**Required work:**
Output the data in full and exactly as presented.

○ ○ ○ ○

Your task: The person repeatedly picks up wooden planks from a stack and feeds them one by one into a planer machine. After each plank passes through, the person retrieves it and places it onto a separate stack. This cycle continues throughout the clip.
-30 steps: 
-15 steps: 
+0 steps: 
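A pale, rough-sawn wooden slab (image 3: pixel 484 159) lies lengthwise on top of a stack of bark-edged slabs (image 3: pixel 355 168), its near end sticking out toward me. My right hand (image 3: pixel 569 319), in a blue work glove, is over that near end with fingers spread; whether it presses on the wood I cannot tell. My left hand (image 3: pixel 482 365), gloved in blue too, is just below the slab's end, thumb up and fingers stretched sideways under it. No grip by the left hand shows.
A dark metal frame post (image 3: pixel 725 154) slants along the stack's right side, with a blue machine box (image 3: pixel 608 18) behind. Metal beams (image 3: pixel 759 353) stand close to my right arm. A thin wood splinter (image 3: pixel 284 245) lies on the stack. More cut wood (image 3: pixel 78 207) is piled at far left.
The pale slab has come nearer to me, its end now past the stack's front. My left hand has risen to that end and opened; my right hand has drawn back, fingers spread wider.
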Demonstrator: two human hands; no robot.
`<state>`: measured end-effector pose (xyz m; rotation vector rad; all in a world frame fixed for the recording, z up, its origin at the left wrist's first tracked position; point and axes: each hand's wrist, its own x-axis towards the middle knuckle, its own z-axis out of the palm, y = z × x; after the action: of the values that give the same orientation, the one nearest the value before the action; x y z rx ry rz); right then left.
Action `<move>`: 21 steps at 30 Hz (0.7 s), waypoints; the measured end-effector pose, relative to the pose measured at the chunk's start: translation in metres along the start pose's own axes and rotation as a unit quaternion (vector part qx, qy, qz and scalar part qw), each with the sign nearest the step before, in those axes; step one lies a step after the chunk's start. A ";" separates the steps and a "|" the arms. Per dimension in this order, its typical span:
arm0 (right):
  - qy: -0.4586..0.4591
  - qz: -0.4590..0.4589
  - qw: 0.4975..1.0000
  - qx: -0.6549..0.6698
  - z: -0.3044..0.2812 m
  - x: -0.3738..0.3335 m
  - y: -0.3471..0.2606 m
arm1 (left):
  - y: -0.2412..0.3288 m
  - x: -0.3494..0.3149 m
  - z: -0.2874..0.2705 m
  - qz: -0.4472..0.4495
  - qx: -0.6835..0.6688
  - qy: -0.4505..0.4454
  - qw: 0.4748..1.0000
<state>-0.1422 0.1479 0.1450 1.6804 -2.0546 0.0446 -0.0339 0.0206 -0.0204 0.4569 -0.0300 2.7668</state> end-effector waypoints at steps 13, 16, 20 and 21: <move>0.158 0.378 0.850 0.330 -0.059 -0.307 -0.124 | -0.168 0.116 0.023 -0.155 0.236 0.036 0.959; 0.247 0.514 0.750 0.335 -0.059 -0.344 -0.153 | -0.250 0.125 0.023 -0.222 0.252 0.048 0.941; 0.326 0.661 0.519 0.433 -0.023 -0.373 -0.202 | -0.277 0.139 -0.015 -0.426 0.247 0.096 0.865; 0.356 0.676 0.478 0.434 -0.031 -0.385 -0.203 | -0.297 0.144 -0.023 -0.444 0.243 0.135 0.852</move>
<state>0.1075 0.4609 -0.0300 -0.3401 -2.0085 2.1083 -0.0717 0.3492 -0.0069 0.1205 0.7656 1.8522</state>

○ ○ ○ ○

**Answer:**
Your task: The person repeatedly picks up wooden planks from a stack and feeds them one by one into a planer machine. After each plank passes through, the person retrieves it and places it onto a separate stack. This cycle continues throughout the clip.
-30 steps: 
-15 steps: 
+0 steps: 
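A pale, rough-sawn wooden slab (image 3: pixel 484 159) lies lengthwise on top of a stack of bark-edged slabs (image 3: pixel 355 168), its near end sticking out toward me. My right hand (image 3: pixel 569 319), in a blue work glove, is over that near end with fingers spread; whether it presses on the wood I cannot tell. My left hand (image 3: pixel 482 365), gloved in blue too, is just below the slab's end, thumb up and fingers stretched sideways under it. No grip by the left hand shows.
A dark metal frame post (image 3: pixel 725 154) slants along the stack's right side, with a blue machine box (image 3: pixel 608 18) behind. Metal beams (image 3: pixel 759 353) stand close to my right arm. A thin wood splinter (image 3: pixel 284 245) lies on the stack. More cut wood (image 3: pixel 78 207) is piled at far left.
The pale slab has come nearer to me, its end now past the stack's front. My left hand has risen to that end and opened; my right hand has drawn back, fingers spread wider.
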Demonstrator: two human hands; no robot.
`<state>`: measured end-effector pose (xyz m; rotation vector rad; all in a world frame fixed for the recording, z up, its origin at the left wrist's first tracked position; point and axes: each hand's wrist, its own x-axis towards the middle knuckle, its own z-axis out of the palm, y = z × x; after the action: of the values that give the same orientation, the one nearest the value before the action; x y z rx ry rz); right then left.
Action `<move>`: 21 steps at 30 Hz (0.7 s), waypoints; the measured end-effector pose, relative to the pose measured at the chunk's start: translation in metres along the start pose's own axes and rotation as a unit quaternion (vector part qx, qy, qz and scalar part qw), each with the sign nearest the step before, in those axes; step one lies a step after the chunk's start. A ";" separates the steps and a "|" the arms. Per dimension in this order, its typical span:
arm0 (right):
  - qy: -0.4586..0.4591
  - qz: -0.4590..0.4589
  - qw: 0.4975..1.0000
  - qx: -0.6549..0.6698
  - z: -0.3044..0.2812 m
  - x: -0.3738..0.3335 m
  - y: -0.3471..0.2606 m
arm1 (left):
  - y: -0.2412..0.3288 m
  - x: -0.3494..0.3149 m
  - z: -0.2874..0.2705 m
  - qz: -0.4472..0.4495
  - qx: -0.6835..0.6688
  - qy: -0.4505..0.4454
  - qw: 0.4748..1.0000
<state>-0.1422 0.1479 0.1450 1.6804 -2.0546 0.0446 -0.0339 0.0206 -0.0204 0.4569 -0.0300 2.7668</state> end-effector waypoints at steps 13, 16, 20 and 21: <move>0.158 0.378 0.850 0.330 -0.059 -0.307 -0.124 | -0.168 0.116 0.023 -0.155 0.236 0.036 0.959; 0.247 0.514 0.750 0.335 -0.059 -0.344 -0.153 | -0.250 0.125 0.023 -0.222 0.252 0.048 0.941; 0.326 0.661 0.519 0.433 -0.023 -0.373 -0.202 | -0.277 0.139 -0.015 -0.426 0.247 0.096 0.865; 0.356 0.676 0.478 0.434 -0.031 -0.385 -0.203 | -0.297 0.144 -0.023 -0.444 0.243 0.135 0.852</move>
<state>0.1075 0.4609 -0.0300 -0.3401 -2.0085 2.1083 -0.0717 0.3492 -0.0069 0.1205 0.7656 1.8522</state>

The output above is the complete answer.